South to the border…

Wingo is happy. Wingo is singing as we drive south down the I25 heading toward the Mexican border and our overnight stay in El Paso. Wingo is singing Deep in the Heart of Texas with such gusto and enthusiasm that I don’t want to prick his bubble by telling him that El Paso is less than 10 miles from the border with New Mexico, and certainly does not constitute “Deep in the Heart” by any calculation. But hang on, I hear you say, what are we doing in Texas? So I need to wind back a bit.

From a fabulous two-night stay in Durango we sallied south, stopping at Bandolier National Monument, one of the ruins of the Anasazi. Here we learned that the Anasazi are not called Anasazi anymore, they are now called the Ancient Pueblo people, and that ruins are not called ruins, as the modern-day Pueblo people find this offensive, so they are now called some other non-offensive PC bullshit thing that I can’t remember.

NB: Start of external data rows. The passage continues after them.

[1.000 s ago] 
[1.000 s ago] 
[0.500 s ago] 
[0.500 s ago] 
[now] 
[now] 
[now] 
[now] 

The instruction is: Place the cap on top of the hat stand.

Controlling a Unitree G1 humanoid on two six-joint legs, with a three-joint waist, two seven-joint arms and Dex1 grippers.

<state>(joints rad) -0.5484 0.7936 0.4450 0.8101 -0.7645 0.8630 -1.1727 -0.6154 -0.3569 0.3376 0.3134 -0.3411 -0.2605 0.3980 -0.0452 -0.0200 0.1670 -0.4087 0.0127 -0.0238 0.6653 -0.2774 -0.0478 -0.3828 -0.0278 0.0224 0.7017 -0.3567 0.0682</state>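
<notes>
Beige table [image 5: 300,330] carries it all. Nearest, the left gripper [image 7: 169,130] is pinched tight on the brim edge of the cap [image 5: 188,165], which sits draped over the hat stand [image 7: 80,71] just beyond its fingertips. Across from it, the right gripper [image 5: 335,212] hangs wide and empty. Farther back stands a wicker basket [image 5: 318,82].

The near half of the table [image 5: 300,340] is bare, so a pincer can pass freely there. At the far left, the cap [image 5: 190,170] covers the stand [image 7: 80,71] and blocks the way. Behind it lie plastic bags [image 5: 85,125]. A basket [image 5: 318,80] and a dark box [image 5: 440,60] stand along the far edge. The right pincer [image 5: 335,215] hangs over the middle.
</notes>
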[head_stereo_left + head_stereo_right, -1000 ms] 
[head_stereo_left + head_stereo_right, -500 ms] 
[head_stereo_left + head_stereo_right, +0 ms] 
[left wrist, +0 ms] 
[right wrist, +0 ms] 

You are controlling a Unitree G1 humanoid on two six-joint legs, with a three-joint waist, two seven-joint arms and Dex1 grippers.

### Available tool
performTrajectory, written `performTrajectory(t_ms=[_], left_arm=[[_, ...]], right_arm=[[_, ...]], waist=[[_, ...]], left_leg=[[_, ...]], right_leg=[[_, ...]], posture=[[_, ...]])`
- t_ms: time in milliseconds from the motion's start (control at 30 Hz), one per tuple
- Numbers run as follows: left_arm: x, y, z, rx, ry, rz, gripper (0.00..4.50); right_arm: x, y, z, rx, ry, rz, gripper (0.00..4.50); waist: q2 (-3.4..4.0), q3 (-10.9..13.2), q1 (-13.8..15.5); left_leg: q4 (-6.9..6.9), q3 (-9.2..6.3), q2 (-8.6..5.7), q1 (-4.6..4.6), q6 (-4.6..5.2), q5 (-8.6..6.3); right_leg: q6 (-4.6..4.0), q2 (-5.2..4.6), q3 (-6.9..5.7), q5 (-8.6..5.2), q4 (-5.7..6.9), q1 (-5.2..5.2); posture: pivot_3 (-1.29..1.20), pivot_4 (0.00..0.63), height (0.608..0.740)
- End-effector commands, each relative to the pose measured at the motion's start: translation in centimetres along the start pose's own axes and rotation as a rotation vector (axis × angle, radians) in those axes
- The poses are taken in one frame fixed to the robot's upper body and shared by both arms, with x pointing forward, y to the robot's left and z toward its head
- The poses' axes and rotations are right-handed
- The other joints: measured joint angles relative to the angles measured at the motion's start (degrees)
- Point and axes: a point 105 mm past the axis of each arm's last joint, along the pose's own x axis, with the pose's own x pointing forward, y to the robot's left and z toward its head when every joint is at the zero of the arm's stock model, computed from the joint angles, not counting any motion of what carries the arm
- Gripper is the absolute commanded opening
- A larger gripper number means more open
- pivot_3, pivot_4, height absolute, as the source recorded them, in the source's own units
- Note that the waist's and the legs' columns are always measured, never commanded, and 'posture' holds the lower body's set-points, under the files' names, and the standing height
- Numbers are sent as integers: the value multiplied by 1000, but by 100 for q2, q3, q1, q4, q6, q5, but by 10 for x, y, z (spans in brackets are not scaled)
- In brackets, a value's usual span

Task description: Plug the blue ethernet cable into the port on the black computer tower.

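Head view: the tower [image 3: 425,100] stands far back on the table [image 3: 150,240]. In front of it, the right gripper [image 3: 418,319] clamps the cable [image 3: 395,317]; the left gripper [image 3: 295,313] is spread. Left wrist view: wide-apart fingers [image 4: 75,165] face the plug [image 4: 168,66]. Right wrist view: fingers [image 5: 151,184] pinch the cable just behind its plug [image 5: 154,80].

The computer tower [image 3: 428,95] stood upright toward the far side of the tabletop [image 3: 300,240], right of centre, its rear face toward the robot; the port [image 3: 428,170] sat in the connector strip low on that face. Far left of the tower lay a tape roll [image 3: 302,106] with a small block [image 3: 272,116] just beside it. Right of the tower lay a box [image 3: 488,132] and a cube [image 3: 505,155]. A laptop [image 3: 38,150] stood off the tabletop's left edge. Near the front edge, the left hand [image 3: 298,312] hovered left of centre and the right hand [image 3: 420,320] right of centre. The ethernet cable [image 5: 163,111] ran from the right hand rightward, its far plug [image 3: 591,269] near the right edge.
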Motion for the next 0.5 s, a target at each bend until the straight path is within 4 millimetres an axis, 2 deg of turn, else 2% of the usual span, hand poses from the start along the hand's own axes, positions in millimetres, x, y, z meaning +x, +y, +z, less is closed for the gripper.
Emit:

Our motel in Santa Fe, although modest, was perfectly located with a short walk to the shops in the historic district, a shorter walk to Whole Foods, (which has become our spiritual home), and an even shorter walk to the Railyard precinct, a piece of recent urbanisation which includes a cinema called Violet Crown, a Farmers Market and two fabulous brew bars. (Oh, did I mention the cinema has 30 beers on tap . Going to the movies here would be like reading Playboy for the articles, if you get my drift.) We breakfasted at the Farmers Market, drove the high road to Taos, visited Los Alamos to learn more about big-bang theory, and at night, slipped down to the Railyard and knocked back a few. We sat at the bar (which here is a called the countertop – the bar is the space), and watched the ice hockey on the screen behind the “bar”. And the American football. And the baseball and a trivia comp and other stuff as there were 13 giant screens behind the bar. My cousin Martyn and friend Ikey are both fans of the giant screen, but guys – these were really gargantuan. All thirteen of them.

We chatted to people but came no closer to understanding the political situation than we had before except that young people seem to be losing heart and are saying they won’t bother to vote. One night in Boxcar, Chicago was playing St Louis in the Ice Hockey semis on the big screen, and the bar was voraciously supporting Chicago. We squeezed in with a couple about our age to wet our necks and found the guy was the El Supremo of El Paso Transit. He convinced us that El Paso was a great place to visit and we could include a side trip to Mexico.

So after breakfast at Whole Foods we drove south out of Santa Fe. Wingo insisted on a small stop for a Chicago Dog, but we call these little indulgences “treats” and they don’t affect the overall calorie intake. We overnighted in Truth or Consequences, NM, a little town with a cute name, a darker past and a brighter future. The dark past is that at the end of the 90s a serial killer named David Parker Ray killed around 60 people just outside the town, with not one of the bodies ever being discovered. The brighter future is that just 20 miles outside of T or C (as the locals refer to it), is Spaceport America, the home to Virgin Galactic and Space X (who are promising a Mars landing by 2018, I notice today), to name but a few. T or C was a spa town, but now it’s just a dry, dusty stop on the freeway, with boarded up buildings, failed businesses and more than 20% of it’s population living below the poverty line. One thing is certain, Richard Branston doesn’t stay here. At least not in Motel 6!

Wingo is singing again – propped up in a darkened bar in the little border town of Ciudad Juarez just inside Mexico, Wingo is doing his best impression of South of the Border while the barmaid Illa looks on in a bemused way. We had crossed the Rio Grande like two characters in a Cormac McCarthy novel to try to find the Kentucky Club, the bar where Marilyn Monroe drank, as did Elizabeth Taylor and Richard Burton, as well as Jack Dempsey and Steve McQueen – though not obviously at the same time. We couldn’t find it, but we found Illa and we are her only customers as she works her way through her repertoire of cocktails and we help her improve both her profitability and her English.

And now we are on to Tucson, where we will do cultural things, like visit the Desert Museum and Biosphere 2. We will do boy outings to the Pima Air & Space Museum and to the aircraft boneyard, and we will drive down to the spooky little town of Bisbee, to meet a friend of a friend who’s idea of a working day is, by his own admission, “to show up at his downtown office, a Mexican restaurant called “Contessa’s Cantina,” between 11 and noon and stay there until they close”.